### Assignment
Where in the records does the word "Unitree" occur? Copy each line in which it does.

### Supplied entries
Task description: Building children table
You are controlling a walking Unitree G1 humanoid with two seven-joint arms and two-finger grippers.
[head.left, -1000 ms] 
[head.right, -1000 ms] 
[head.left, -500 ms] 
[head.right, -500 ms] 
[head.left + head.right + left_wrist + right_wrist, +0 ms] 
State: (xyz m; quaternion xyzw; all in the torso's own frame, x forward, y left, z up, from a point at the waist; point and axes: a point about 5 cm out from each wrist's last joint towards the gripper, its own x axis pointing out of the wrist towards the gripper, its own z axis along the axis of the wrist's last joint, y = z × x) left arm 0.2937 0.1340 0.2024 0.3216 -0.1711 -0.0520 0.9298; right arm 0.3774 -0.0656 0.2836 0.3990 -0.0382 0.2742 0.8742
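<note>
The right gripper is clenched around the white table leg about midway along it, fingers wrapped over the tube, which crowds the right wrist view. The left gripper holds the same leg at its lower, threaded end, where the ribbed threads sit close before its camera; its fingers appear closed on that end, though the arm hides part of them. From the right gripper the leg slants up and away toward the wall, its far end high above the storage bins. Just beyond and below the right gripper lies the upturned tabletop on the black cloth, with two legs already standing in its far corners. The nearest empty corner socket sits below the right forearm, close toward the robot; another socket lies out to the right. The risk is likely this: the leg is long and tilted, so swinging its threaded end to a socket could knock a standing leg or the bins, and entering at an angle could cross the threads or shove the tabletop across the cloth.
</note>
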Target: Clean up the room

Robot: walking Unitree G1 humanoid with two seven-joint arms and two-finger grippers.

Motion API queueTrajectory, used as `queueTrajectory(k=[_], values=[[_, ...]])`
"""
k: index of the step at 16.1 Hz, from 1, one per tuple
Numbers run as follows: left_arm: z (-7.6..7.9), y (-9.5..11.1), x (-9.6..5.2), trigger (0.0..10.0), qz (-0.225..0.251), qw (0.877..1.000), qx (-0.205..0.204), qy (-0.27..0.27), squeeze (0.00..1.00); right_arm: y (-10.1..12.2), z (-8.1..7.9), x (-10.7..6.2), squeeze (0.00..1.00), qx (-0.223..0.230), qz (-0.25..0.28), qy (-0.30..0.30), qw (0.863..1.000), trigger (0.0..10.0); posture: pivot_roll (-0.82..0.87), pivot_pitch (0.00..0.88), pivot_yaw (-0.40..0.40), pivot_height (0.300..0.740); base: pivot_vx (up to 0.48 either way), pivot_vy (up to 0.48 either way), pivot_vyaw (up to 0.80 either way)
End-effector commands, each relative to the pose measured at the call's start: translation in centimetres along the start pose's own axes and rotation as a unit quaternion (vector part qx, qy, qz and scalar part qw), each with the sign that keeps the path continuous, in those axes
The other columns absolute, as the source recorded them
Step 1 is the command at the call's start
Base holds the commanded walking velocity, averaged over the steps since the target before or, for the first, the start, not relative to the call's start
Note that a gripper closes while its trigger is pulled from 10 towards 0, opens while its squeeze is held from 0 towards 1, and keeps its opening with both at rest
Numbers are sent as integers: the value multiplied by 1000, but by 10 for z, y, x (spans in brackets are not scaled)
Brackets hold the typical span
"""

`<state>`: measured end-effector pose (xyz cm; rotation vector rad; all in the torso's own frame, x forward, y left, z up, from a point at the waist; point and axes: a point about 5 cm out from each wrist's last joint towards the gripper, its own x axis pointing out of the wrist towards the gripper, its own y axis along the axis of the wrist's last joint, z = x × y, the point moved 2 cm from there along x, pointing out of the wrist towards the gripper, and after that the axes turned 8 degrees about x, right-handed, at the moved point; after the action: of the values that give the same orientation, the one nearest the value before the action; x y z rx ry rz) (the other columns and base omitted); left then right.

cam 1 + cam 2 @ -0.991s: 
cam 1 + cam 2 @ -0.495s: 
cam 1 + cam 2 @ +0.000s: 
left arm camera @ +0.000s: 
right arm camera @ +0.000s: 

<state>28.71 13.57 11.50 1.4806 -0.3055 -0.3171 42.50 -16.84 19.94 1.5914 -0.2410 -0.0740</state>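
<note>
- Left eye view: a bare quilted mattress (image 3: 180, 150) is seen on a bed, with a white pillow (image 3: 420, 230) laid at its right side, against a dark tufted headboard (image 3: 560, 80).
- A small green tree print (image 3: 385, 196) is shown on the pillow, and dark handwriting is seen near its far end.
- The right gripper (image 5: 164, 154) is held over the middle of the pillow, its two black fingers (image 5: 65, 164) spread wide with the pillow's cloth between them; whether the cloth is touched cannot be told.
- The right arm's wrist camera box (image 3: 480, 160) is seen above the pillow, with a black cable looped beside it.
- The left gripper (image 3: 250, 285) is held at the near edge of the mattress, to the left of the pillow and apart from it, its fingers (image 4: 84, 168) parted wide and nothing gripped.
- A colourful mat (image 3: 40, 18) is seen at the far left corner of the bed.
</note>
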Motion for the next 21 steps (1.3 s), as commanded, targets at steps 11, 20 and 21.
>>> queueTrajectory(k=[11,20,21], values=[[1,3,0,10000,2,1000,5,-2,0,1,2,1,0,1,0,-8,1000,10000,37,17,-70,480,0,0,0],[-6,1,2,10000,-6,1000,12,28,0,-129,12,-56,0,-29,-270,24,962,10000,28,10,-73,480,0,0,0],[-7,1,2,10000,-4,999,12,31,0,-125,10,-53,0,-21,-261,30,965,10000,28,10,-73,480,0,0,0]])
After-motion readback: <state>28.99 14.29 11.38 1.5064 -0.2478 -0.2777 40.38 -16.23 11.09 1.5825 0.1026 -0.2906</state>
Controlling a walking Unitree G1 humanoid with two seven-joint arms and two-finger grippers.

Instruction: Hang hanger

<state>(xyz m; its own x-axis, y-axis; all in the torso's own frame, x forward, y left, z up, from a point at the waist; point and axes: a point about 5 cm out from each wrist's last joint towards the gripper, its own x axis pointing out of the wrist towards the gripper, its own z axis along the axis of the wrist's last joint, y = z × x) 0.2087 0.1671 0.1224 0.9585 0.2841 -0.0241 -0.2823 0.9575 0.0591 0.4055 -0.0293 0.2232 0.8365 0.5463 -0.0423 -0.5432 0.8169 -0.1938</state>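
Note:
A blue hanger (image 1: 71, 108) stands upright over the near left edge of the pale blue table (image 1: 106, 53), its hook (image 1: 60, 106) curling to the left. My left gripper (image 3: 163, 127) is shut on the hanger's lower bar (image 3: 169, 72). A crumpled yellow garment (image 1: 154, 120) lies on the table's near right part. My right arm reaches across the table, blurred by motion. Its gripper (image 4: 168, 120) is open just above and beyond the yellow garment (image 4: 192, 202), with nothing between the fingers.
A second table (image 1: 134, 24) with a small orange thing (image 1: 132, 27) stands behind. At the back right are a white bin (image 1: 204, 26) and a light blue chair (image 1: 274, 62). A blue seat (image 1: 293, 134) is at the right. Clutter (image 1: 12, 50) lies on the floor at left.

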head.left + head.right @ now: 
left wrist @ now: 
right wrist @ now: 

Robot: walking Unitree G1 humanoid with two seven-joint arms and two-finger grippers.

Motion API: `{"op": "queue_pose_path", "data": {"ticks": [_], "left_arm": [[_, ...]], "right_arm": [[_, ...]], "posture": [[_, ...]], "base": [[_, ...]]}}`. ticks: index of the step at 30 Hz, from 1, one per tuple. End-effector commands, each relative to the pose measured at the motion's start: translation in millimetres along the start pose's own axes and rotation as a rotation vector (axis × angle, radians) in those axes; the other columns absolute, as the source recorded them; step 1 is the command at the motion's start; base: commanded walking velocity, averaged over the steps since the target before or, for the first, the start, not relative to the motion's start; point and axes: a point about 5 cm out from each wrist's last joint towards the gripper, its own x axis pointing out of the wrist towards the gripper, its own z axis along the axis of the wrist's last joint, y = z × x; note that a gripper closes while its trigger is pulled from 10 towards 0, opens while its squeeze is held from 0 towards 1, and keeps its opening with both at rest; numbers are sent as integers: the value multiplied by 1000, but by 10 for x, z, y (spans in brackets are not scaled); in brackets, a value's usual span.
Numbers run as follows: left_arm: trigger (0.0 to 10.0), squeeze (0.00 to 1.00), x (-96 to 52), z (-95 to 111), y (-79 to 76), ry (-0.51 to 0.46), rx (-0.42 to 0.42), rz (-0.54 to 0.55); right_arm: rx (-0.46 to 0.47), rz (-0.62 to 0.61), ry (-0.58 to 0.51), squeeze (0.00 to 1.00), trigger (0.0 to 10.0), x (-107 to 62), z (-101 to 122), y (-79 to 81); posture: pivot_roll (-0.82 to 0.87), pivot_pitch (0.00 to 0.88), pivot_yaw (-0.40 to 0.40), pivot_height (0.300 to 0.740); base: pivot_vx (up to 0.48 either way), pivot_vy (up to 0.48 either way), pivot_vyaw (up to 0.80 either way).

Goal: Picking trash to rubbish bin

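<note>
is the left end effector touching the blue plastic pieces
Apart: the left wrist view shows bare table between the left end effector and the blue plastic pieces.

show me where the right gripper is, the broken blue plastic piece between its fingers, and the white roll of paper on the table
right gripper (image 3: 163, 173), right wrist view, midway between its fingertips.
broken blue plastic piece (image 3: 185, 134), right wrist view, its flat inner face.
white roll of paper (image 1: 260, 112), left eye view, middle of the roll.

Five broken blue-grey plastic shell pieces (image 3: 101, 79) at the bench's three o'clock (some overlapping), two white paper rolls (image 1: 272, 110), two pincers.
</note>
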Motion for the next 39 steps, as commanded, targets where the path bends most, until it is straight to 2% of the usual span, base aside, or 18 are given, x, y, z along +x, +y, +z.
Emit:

### Result of the task
You are controlling a walking Unitree G1 humanoid with two seven-joint arms and two-finger grippers.
Robot: walking Unitree G1 humanoid with two seven-joint arms and two-finger grippers.
Controlling a walking Unitree G1 humanoid with two seven-joint arms and two-finger grippers.
Robot: walking Unitree G1 humanoid with two seven-joint arms and two-finger grippers.

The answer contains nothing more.